Small Steps for Healing Chronic Anxiety

  • Start with your home. How secure is your home, your relationship with your spouse, kids and those in the family? Keep in mind that your kids absorb family tension from adults in life and it impacts their mental health.
  • If you don’t know where to start, call someone and say that you’re not okay.
  • Sarcasm and pessimism are our spirit but optimism and joy are looked upon as insanity. Dr. Martin Seligman, Director of the Penn Positive Psychology Center proved that optimism is a learned behavior and a CHOICE. You have to believe that you can change your default settings.
  • And turn off the news – they are designed to sell ads and scare you into more pessimism and sarcasm.
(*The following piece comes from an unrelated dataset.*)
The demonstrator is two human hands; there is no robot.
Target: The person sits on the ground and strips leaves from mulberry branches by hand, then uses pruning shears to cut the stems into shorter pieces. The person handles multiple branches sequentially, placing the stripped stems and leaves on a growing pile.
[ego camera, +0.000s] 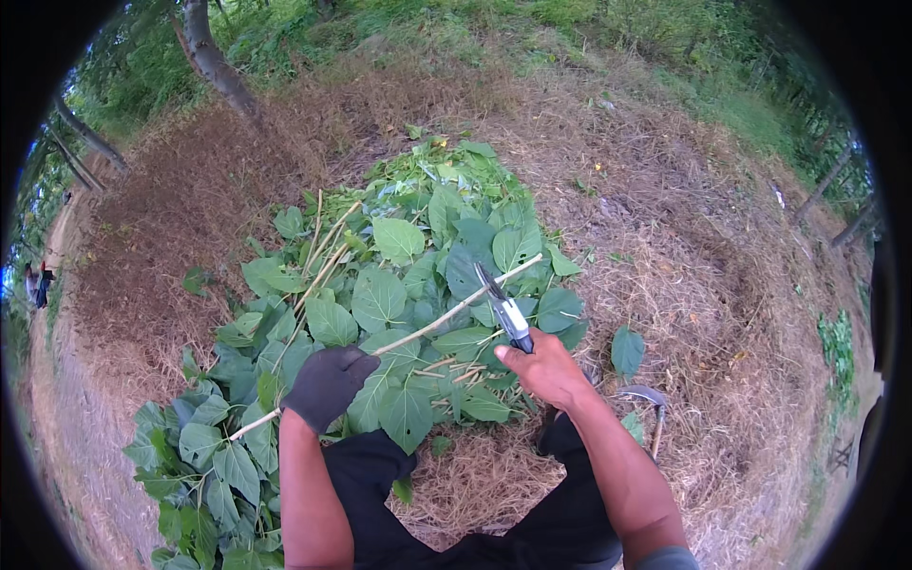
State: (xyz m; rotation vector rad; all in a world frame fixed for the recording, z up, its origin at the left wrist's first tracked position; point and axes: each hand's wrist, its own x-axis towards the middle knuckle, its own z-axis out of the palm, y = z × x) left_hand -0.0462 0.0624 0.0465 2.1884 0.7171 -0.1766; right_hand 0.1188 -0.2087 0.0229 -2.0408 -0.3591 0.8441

  • For example, someone asked what the best hedge against our food system imploding or the power grid going down was. ANSWER: Develop great relationships with your closest neighbors! No stockpiling of food, nonperishables, etc. required. Y’all will get through it together.
  • If you worship yourself, you worship how you feel. Then you pathologize life, sadness, heartbreak and loss. You’re supposed to be sad and heartbroken if you lose your job or a loved one! Don’t try to cut it out or pretend it’s not real.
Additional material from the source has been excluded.